“Geladeira Solidária”: sobras de alimentos para quem tem fome


Lucilene e Lucinéia, proprietárias do posto

Apesar da ideia da “Geladeira Solidária” não ser novidade, ela tem um significado muito importante para conscientizar as pessoas quanto ao aproveitamento das sobras de alimentos. Na maioria das casas geralmente o que não é consumido, simplesmente vai para o lixo, quando poderia ser destinado para quem não tem nada ou quase nada para comer. Em Cambé, a iniciativa da implantação do Projeto “Geladeira Solidária” é da Loja Maçônica Hugo Gonçalves. A primeira unidade funciona no pátio do Posto Buccioli.

Mesmo estando no início, o projeto já atende em média de 30 a 40 pessoas por dia que retiram as marmitas a qualquer hora durante o funcionamento do estabelecimento. Por enquanto, a maioria dos colaboradores são os próprios membros da Loja Maçônica, que estão levando as marmitas para o local. Mas proposta é promover uma ampla divulgação para sensibilizar e atrair mais participantes para atender um maior número de necessitados. Mais dois locais estão sendo preparados para receber as geladeiras: Unidade de Pronto Atendimento (UPA) e Santa Casa de Misericórdia de Cambé.


Idevar Campanerutti, membro da Loja Maçônica

“Vamos distribuir panfletos informativos nas ruas da cidade e embalagens de marmita nas residências para quem quizer colaborar”, diz Idevar Campanerutti, um dos membros da Loja. Ele informa ainda que os ingredientes das sobras de comida devem ser embalados separamente. “Para doar alimentos à geladeira, é preciso seguir algumas regras: os alimentos têm de estar embalados, dentro do prazo de validade e com a data de fabricação na embalagem. Não é permitido colocar bebidas alcoólicas, ovos, carnes ou peixes crus e pacotes abertos”.

Para a sócia proprietária do posto Lucinéia Buccioli, que cedeu o espaço para a instalação da primeira geladeira solidária em Cambé, o projeto é louvável e deveria prosperar em todas as cidades do Brasil. “Para isso, seria necessário a participação de mais pessoas, não só para doar as marmitas, mas também para ajudar a disciplinar e tentar dar outros tipos de encaminhamento à vida dessa gente que necessita, a maioria, moradores de rua”, avalia Lucinéia.

“Entendemos ainda que só este local é pequeno para atender todos os que precisam e procuram alimentos e o número de colaboradores ainda é insuficiente. Além dessas questões existem outros problemas pontuais que acontecem com certa frequência e que nossos funcionários tentam amenizar, o que tem dificultado e prejudicado nossa própria rotina de trabalho.

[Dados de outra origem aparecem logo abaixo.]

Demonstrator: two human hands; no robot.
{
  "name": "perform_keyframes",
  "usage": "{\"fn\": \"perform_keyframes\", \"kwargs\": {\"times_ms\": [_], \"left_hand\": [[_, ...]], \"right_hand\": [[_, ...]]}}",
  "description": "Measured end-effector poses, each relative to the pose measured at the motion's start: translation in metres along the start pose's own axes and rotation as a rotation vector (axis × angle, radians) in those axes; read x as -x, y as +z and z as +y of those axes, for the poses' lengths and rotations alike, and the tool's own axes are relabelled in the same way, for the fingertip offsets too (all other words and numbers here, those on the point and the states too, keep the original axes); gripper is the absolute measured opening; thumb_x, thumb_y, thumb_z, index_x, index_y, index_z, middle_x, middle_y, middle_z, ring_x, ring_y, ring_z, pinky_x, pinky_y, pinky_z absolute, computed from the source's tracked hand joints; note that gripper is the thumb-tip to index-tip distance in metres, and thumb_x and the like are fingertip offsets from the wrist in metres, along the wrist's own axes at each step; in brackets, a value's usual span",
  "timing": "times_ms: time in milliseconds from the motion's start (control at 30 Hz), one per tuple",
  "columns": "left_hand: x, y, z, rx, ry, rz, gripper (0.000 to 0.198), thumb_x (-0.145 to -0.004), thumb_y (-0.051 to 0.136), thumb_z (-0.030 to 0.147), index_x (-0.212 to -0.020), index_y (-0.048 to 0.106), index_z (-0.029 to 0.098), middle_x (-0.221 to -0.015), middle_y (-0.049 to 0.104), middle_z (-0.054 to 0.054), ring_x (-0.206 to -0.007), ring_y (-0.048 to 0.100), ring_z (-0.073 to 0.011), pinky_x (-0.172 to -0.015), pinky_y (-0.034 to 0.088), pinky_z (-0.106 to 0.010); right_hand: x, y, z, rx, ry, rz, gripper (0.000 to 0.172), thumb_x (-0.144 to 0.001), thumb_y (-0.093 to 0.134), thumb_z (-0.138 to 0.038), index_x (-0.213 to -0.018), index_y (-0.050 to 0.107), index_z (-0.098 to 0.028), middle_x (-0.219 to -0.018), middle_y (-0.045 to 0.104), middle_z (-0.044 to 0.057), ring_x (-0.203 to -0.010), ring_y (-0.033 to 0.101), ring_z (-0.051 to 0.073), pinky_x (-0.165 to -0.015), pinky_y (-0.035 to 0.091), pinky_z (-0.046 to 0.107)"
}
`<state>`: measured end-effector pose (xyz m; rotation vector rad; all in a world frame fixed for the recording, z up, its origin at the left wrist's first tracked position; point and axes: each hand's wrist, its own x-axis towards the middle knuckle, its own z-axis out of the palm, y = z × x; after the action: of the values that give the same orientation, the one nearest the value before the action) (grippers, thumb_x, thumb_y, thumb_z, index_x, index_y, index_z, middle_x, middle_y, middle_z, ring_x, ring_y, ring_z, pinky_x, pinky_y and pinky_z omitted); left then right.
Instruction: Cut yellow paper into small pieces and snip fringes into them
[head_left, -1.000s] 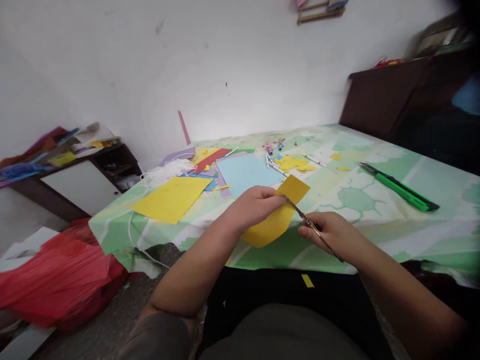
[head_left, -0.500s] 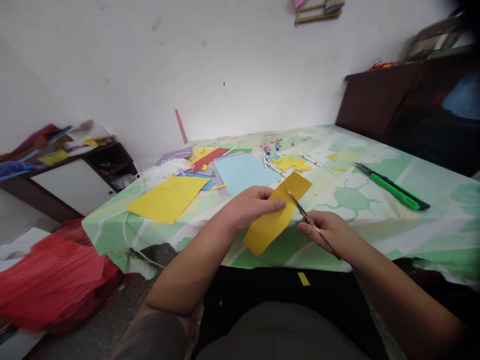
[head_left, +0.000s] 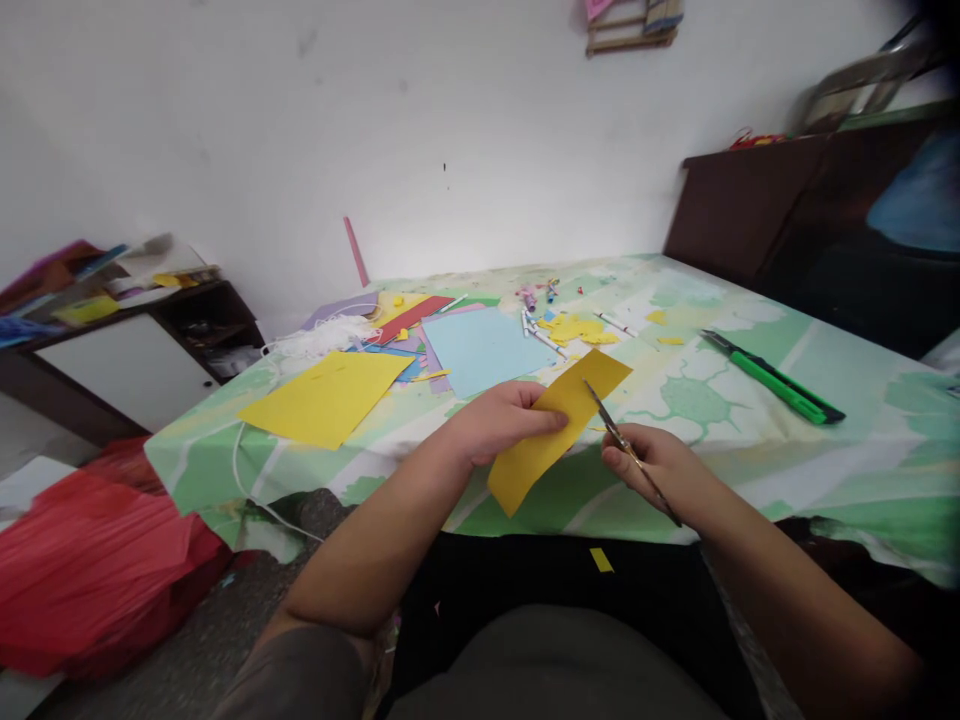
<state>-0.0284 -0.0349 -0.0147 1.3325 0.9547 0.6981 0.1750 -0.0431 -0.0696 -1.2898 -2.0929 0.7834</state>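
My left hand (head_left: pixel 501 421) pinches a strip of dark yellow paper (head_left: pixel 556 428) above the near edge of a table covered in a green-and-white cloth (head_left: pixel 705 400). My right hand (head_left: pixel 658 466) grips a pair of thin scissors (head_left: pixel 616 432), whose blades point up and left into the strip's right edge. The strip tilts from lower left to upper right.
A yellow sheet (head_left: pixel 326 397), a light blue sheet (head_left: pixel 480 347), red and purple papers, yellow scraps (head_left: pixel 574 328) and markers lie on the table. A green utility knife (head_left: pixel 772 376) rests at the right. A red plastic bag (head_left: pixel 97 570) sits on the floor at left. A small yellow scrap (head_left: pixel 601 560) lies on my lap.
The yellow strip has turned narrower and more upright in my left hand, and the scissors blades have moved further along its right edge.
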Motion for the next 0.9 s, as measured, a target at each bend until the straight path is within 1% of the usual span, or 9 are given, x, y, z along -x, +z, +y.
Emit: {"fn": "perform_keyframes", "kwargs": {"times_ms": [100,200,300,467,667,900], "left_hand": [[0.003,-0.004,0.007,-0.088,0.026,0.056,0.014,-0.068,0.061,0.028,-0.074,0.060,0.015,-0.062,0.058,0.001,-0.051,0.053,-0.0078,-0.050,0.038,-0.021],[0.007,-0.009,0.014,-0.159,0.054,0.123,0.015,-0.069,0.059,0.030,-0.073,0.060,0.016,-0.061,0.056,0.002,-0.050,0.050,-0.0069,-0.049,0.036,-0.020],[0.009,-0.012,0.019,-0.215,0.070,0.123,0.017,-0.069,0.059,0.032,-0.073,0.060,0.016,-0.063,0.056,0.001,-0.051,0.050,-0.0071,-0.049,0.036,-0.020],[0.014,-0.014,0.023,-0.345,0.064,0.113,0.019,-0.068,0.057,0.035,-0.071,0.059,0.017,-0.062,0.056,0.001,-0.052,0.050,-0.0084,-0.050,0.036,-0.021],[0.018,-0.017,0.029,-0.488,0.062,0.104,0.023,-0.068,0.054,0.038,-0.075,0.061,0.018,-0.067,0.060,-0.002,-0.055,0.052,-0.0114,-0.052,0.038,-0.024],[0.024,-0.021,0.034,-0.683,0.025,0.177,0.027,-0.068,0.052,0.041,-0.082,0.062,0.020,-0.076,0.064,-0.003,-0.062,0.057,-0.0153,-0.052,0.038,-0.024]], "right_hand": [[0.005,-0.003,-0.001,0.066,-0.010,-0.027,0.032,-0.076,0.043,-0.051,-0.067,0.046,-0.021,-0.061,0.046,-0.001,-0.059,0.043,0.014,-0.056,0.036,0.027],[0.011,-0.005,-0.004,0.137,0.015,-0.062,0.030,-0.076,0.044,-0.050,-0.069,0.048,-0.021,-0.064,0.050,0.000,-0.061,0.046,0.015,-0.058,0.037,0.029],[0.014,-0.003,-0.008,0.171,0.015,-0.099,0.030,-0.076,0.043,-0.049,-0.069,0.049,-0.020,-0.065,0.051,0.001,-0.062,0.046,0.016,-0.057,0.037,0.029],[0.012,0.000,-0.014,0.134,-0.040,-0.089,0.035,-0.078,0.038,-0.052,-0.067,0.046,-0.020,-0.062,0.047,0.000,-0.060,0.043,0.015,-0.056,0.037,0.028],[0.011,0.003,-0.025,0.191,-0.051,-0.139,0.035,-0.080,0.036,-0.051,-0.066,0.045,-0.020,-0.061,0.047,0.000,-0.058,0.043,0.014,-0.054,0.035,0.028],[0.010,0.007,-0.025,0.247,-0.033,-0.142,0.035,-0.080,0.036,-0.051,-0.066,0.045,-0.020,-0.061,0.048,0.000,-0.058,0.043,0.014,-0.053,0.035,0.027]]}}
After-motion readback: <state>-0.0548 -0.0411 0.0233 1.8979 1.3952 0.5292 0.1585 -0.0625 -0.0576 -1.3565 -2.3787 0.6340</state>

Mesmo assim pretentemos continuar colaborando com a proposta e torcendo para que dê muito certo”, disse.

DESPERDÍCIO NO MUNDO
De acordo com uma matéria publicada pela Revista Galileu, a ONU (Organização das Nações Unidas) divulgou números que indicam que o problema é muito mais grave do que se imagina: 1,3 bilhão de toneladas de comida é desperdiçado por ano.

Esse valor representa mais de um terço de todos os alimentos produzidos para o consumo humano. O mais impressionante é que mais de 800 milhões de pessoas no mundo não têm o suficiente para comer. Não é preciso ser um gênio da matemática para chegar à conclusão que o que se desperdiça poderia acabar com o problema da fome no mundo, não é mesmo? Claro que não é tão simples assim, há vários outros fatores envolvidos, como por exemplo, a má distribuição dos recursos, mas não há dúvidas que esses números cairiam significativamente.

O que cada cidadão deve refletir é o que ele pode fazer para contribuir para a diminuição desses números. Afinal de contas, esse é um problema que nos afeta enquanto humanidade.